SITC 2020 will again include workshops and programs for an intense focus on specific scientific topics and for broader educational objectives. Our annual workshop, a pre-conference program, will delve more deeply into the rapidly expanding area of Engineering Immune Cells for Cancer Therapy. This year's industry program will address Immunotherapy Resistance and Failure for immune checkpoint inhibitors. Applications for consideration to present your research during the Immunotherapy Resistance and Failure Pre-Conference Program are also open, and are due on July 31, 2020, at 5 p.m. PDT. The Primer on Tumor Immunology and Cancer Immunotherapy™ is a critical and timely educational program covering the basic principles and a variety of techniques within tumor immunology and immunotherapy. New for this year, the Primer will also touch on emerging therapies and technologies in the field.

In our society's continued effort to provide early career investigators with meaningful professional development and networking opportunities, SITC will again host a workshop on building skills to write successful grants; a Meet-the-Expert Lunch for attendees to connect with leaders in the field in a small group setting; and an evening early career scientist networking event. SITC's Career Connections program will return for a second year and will include a networking reception, on-site job board and other opportunities for attendees to connect directly (and don't forget to peruse our Online Job Board, available year-round). Further, SITC, through support from the Forward Fund, will present 35 travel awards to young investigators this year, recognizing their research achievements. The early career scientists will be honored during the Award Ceremony on Saturday, Nov. 14. I will do my best to pronounce all the names correctly this year.

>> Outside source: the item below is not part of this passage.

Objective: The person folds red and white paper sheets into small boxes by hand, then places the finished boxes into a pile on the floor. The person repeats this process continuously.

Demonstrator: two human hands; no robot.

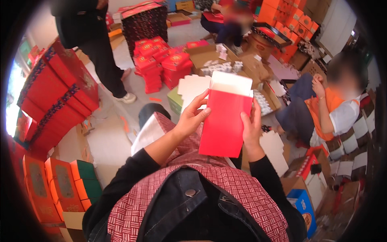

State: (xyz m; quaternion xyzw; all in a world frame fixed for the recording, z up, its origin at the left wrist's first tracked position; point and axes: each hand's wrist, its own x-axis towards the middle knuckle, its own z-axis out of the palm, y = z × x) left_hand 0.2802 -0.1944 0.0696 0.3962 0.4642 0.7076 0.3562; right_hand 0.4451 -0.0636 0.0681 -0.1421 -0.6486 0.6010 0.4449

Please be sure to attend the 35th Anniversary Reception in celebration of the society's special anniversary year, which will take place the evening of Saturday, Nov. 14, at the National Museum of American History. This will be an amazing night of Washington D.C. fun and frolic and you will be able to celebrate 35 years of immense dedication to discovery and application of cancer immunotherapy with your colleagues in an impressive museum, and the night will include heavy hors d'oeuvres, drinks and dancing. Purchase your tickets through your SITC 2020 registration.

As outstanding research is a perennial highlight at our Annual Meeting, we hope you'll submit your work for consideration as an oral or poster abstract presentation. Submissions are now open for regular abstract and late-breaking abstract applications.

In celebration of our 35th anniversary, SITC will offer 35 Young Investigator Awards, all recognizing excellence in novel research and providing young investigators with the experience necessary for successful careers. SITC is also accepting research applications on immune checkpoint inhibitor resistance or failure for the opportunity to present during SITC 2020's Immunotherapy Resistance and Failure Pre-Conference Program.

We've covered only a small portion of the agenda that will make SITC 2020 another remarkable Annual Meeting. I will continue to provide updates about programing as the year progresses. Meanwhile, for those who have not yet signed up for a SITC membership in 2020, please do so now to receive access to the exclusive SITC 2020 members-only registration period and access to housing. Public registration opens on April 20. Click here to learn more about SITC 2020 registration or continue reading this month's edition of the Immune Monitor.

I look forward to seeing in National Harbor this Nov. 10–15 for SITC 2020.